We refer to the acquisition script oncapture_done.js presented in this tutorial.

Change it as follows:

// this function transforms a string to a buffer object and adds line feed
function txtLine(str) {
  var i ;
  var buf = new ArrayBuffer(str.length+1); // bytes for each char + new line
  var bufView = new Int8Array(buf);
  for(i=0, strLen=str.length; i<strLen; i++) {
    bufView[i] = str.charCodeAt(i);
  }
  // add new line 
  bufView[i++] = 10 ;
  
  return buf;
}

// this function is called automatically when the capture is done
// parameter <id> is the internal unique Id of the capture that
// was just performed
function dataReady(id ) {
	//	
	var frequency = CaptureEngine.getCenterFrequency(id);		
	var power = CaptureEngine.getRMS( id );
	var BW = CaptureEngine.getCaptureBandwidth( id ); 
	
	//print('RMS power at F= ' + frequency + ' MHz , BW='+BW+' p is =' + power );
	// publish an indicator for this value
	CloudSDR.sendIndicatorValue( '20Meters', 'dBm', power ); 
	
	// save to file
	var newCSVLine = now() + ";" + frequency + ";" + BW + ";" + power ;
	IO.fappend( '20Meters.txt', txtLine(newCSVLine) );
	
	// reschedule another capture 
	CaptureEngine.proceedCaptures( 10000 );
}

We basically call the SDRNode function IO.fappend() function that appends a raw buffer of bytes to a file (created if not exiting). As we are creating data from a simple string, the function txtLine() just converts to a Buffer() object.
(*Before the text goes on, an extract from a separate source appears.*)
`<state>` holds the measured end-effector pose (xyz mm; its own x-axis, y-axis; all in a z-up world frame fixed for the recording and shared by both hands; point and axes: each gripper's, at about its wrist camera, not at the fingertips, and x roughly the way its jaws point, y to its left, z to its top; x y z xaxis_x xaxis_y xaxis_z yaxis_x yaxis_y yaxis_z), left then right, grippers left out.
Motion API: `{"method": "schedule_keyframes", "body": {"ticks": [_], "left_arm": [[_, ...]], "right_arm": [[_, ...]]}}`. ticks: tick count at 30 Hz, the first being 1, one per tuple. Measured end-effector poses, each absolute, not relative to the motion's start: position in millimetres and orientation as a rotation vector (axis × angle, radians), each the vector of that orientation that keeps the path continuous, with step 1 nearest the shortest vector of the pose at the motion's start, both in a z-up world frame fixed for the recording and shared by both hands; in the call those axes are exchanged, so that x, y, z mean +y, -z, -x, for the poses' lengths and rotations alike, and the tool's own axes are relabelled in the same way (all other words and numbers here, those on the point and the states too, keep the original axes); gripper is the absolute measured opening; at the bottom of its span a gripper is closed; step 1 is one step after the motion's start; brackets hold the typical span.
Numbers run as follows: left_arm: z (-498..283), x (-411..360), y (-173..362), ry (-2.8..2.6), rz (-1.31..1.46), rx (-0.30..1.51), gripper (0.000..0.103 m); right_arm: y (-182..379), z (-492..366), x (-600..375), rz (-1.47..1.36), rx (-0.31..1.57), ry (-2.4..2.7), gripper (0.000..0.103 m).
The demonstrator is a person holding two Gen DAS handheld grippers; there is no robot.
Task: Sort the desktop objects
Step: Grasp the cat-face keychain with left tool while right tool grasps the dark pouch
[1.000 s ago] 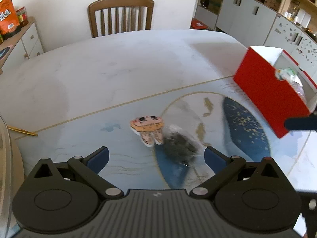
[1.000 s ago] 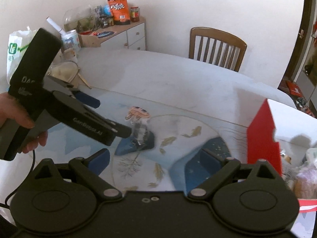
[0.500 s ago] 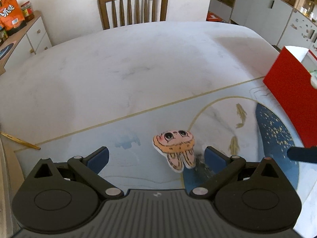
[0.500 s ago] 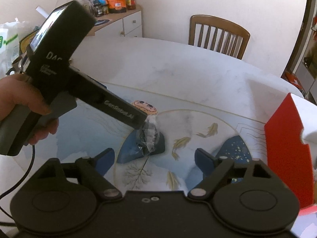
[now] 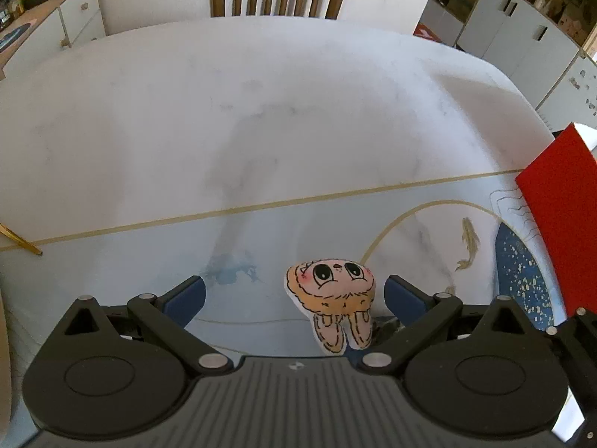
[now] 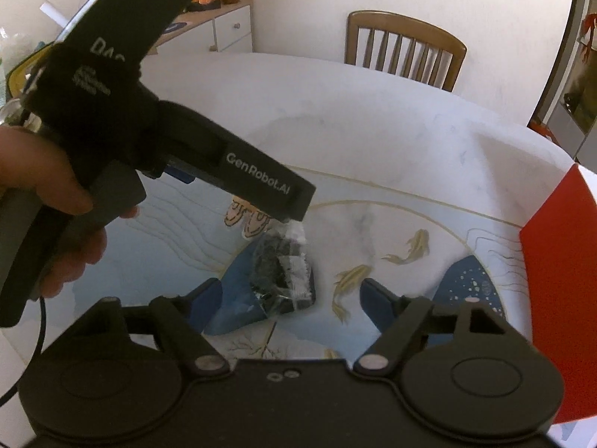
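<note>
On the white marble-patterned table (image 5: 261, 112), the flat cartoon-faced toy with pale orange hair (image 5: 332, 298) lies between the spread fingers of the left gripper (image 5: 294, 291), nearer the right-hand pad, untouched. The right gripper (image 6: 287, 295) is closing, its blue pads either side of a crinkled clear packet of dark contents (image 6: 283, 265) but not pressing it. A red cardboard box (image 6: 552, 246) stands at the table's right.
</note>
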<state>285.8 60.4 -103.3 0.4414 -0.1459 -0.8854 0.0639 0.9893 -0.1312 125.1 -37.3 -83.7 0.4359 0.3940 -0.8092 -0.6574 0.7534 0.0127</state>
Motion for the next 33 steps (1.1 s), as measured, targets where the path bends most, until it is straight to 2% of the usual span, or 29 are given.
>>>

Now we have a file on disk where the measurements are stored. Here are some lines of the file :

16/09/2016-23:57:49;14.02;20000;-68.55413818359375
16/09/2016-23:58:05;14.02;20000;-68.47654724121094
16/09/2016-23:58:22;14.02;20000;-68.5374526977539
16/09/2016-23:58:38;14.02;20000;-68.48772430419922
16/09/2016-23:58:55;14.02;20000;-68.84260559082031
16/09/2016-23:59:11;14.02;20000;-68.52120971679688
16/09/2016-23:59:28;14.02;20000;-68.49142456054688
16/09/2016-23:59:44;14.02;20000;-68.4538345336914

We can now process this file for graphing.

Step 2 : import data and process

We use the ‘import data’ assistant in Matlab to generate the .m file (be careful to properly specify the date format : ‘dd/MM/yyyy-HH:mm:ss’ ), and we save the generated script to import_csv_rms.m for reuse.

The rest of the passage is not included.